Would you filter the listing below so that only lines with the word "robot" remain?
● ● ● ● ● ● ●
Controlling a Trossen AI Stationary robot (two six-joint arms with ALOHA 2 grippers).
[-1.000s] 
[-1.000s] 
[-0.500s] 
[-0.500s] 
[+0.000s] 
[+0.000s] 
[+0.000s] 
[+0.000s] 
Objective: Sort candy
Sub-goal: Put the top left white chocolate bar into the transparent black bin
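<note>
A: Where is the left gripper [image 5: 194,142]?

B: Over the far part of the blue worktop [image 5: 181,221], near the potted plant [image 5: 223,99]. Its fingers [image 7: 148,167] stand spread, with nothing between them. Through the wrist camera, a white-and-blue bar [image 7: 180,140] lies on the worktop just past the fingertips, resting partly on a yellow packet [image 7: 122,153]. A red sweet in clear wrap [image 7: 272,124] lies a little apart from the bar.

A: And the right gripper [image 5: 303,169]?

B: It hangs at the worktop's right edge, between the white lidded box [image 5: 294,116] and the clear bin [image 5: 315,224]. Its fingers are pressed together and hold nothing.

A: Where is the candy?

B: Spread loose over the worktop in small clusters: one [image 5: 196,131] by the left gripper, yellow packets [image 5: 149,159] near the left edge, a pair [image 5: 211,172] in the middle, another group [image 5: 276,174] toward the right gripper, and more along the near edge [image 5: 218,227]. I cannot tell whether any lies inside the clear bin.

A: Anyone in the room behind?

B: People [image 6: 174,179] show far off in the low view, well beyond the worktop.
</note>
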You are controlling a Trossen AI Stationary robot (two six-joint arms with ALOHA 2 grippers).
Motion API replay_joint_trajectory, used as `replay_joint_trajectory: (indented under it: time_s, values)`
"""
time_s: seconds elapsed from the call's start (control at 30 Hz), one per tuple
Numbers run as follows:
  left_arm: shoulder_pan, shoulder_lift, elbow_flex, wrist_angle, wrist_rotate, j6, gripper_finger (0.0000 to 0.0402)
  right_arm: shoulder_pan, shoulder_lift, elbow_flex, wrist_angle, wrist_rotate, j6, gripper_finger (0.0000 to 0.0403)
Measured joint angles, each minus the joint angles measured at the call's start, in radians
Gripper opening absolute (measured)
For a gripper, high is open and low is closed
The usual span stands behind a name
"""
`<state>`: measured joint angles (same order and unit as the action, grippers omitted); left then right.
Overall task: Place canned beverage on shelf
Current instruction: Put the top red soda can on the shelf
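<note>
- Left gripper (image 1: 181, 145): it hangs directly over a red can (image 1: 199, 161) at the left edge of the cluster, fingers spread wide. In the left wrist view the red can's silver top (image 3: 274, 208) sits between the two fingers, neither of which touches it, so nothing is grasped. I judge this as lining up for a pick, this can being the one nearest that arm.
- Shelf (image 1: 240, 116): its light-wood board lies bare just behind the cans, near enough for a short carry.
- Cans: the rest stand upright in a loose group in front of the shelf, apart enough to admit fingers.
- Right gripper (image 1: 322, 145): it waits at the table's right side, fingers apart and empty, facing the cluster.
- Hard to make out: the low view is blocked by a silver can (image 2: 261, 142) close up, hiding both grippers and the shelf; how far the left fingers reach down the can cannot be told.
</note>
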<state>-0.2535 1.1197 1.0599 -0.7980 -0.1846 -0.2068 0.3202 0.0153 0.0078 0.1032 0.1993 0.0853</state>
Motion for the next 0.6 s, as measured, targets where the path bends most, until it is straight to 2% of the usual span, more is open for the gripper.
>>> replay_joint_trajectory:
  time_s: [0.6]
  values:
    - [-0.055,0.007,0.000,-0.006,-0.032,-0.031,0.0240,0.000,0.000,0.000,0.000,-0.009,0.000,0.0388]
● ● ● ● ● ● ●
Task response:
Controlling a Trossen AI Stationary robot (two six-joint arms with ALOHA 2 grippers).
You are controlling a Trossen AI Stationary robot (two six-joint arms with ALOHA 2 grippers).

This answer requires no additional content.